(Problem requirements) Reproduce the top of the data verbatim, through and including the line that contains "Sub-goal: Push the".

++++ Information provided

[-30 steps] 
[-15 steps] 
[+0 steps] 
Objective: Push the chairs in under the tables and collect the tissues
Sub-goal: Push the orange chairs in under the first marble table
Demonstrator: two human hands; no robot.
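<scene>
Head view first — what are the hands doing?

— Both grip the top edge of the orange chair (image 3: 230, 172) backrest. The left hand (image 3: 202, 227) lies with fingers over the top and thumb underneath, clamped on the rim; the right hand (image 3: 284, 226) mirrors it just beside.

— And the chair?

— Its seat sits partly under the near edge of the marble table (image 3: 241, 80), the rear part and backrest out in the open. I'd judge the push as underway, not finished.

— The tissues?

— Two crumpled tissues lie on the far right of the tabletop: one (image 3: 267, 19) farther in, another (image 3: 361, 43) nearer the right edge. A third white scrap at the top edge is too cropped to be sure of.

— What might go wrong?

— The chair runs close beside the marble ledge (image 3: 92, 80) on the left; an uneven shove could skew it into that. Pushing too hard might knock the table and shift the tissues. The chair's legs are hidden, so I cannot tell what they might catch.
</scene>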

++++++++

(Written solution)
[-30 steps] 
[-15 steps] 
[+0 steps] 
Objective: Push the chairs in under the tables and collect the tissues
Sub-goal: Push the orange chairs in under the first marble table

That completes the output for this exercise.